# list of jar names



## dw3000 (Aug 14, 2013)

Does anyone have a list of fruit jar names?  I saw a jar at an antique store with what I thought was an unusual name.  I made a mental note and was going to look it up when I got home.  Now I can't remember what it was.  I was hoping if I could get a list a jars, it would jog my memory.  Thanks.


----------



## MNJars (Aug 14, 2013)

There are thousands!  The Redbook is the most common list, but there are other publications out there.  Let's narrow it down:  Did it say "Ball" or "Mason" anywhere on there? []


----------



## deenodean (Aug 14, 2013)

That's the same request as asking a person ' what am I thinking? ' ... []
 The best answer to your query is to go back to where that jar is , take a pic of it and write the name of it somewhere..( and not on your wrist ) []
 MNJars it right, there are to many jars out there to start guessing !!


----------



## dw3000 (Aug 14, 2013)

I wasn't asking people to just start throwing out names.  I just thought if someone had a long list of names, maybe they could provide it or suggest a website or something.  Didn't think it would be such an impossible task given that there are many other lists out there for various types of bottles.  If I could go back, I would, but it's not exactly nearby.


----------



## beendiggin (Aug 14, 2013)

Go here:


 http://www.gregspurgeon.com/auction/catalog.asp?catid=147


 It might help.


----------



## beendiggin (Aug 14, 2013)

Or here:



 http://www.antiquebottles.com/fruitjar/fame.html

 Or here:


 http://www.antiquebottles.com/rl/fruitjar/


 Or here at E bay:


 http://www.ebay.com/sch/Jars-/892/i.html?_armrs=1&_mdo=Collectibles&_mspp=&_pcats=889%2C39491%2C29797%2C1


----------



## MNJars (Aug 15, 2013)

Ok - let's try to narrow it down.  I assume it wasn't Ball or Mason's 1858 if it peaked your interest.

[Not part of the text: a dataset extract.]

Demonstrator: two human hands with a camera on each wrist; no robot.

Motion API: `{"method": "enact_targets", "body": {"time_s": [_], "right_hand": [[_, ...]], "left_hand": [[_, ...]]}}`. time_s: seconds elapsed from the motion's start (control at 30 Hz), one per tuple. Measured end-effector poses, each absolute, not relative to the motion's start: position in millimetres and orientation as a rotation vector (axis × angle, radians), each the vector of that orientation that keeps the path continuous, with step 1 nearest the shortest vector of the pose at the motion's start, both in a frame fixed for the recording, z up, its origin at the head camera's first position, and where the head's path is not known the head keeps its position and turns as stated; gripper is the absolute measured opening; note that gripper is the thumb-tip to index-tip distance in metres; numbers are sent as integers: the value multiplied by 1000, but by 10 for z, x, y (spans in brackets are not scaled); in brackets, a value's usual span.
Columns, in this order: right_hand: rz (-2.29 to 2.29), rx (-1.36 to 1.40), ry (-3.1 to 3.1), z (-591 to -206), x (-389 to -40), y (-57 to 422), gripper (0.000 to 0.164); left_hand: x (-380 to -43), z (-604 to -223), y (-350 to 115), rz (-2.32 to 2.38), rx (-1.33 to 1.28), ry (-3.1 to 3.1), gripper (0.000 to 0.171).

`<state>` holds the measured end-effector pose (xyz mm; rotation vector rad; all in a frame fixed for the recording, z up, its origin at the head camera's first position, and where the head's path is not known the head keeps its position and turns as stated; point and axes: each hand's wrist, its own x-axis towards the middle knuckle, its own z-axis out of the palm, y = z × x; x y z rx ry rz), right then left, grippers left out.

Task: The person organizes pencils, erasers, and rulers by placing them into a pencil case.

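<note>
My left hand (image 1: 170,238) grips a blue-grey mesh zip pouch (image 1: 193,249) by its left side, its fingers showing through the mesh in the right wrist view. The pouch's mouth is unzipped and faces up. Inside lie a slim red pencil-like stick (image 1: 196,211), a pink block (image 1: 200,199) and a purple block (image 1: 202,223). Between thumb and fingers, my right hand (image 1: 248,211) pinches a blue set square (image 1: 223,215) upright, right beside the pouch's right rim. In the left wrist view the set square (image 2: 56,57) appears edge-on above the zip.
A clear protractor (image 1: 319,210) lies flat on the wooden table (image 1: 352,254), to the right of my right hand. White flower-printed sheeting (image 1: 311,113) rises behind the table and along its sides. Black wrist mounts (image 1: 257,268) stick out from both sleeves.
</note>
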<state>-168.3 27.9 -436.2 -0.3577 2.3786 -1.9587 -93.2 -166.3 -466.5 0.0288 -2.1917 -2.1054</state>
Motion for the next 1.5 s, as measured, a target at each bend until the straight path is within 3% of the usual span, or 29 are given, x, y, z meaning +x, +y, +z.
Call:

 What shape was it?  Shaped like a typical mason jar?  Roughly how many words were in the name?  One word like "Cohansey" or many words like "Millville Atmospheric Fruit Jar, Whitall's Patent June 18th 1861"?


----------



## dw3000 (Aug 16, 2013)

Thanks for the links beendiggin.

 Not Ball or Mason's.  Just a clear, regular quart jar.  In the link that beendiggin provided, there were jars like "Telephone" and "Railroad".  It think it was something along those lines.  Just seemed like an odd name for a jar.  But it looks like there are lots of odd jar names.  I'm thinking this is an exercise in futility.  But thanks for the input nonetheless.  Next time I'm in the neighborhood, I'll just have to stop in to see if it's still there.


----------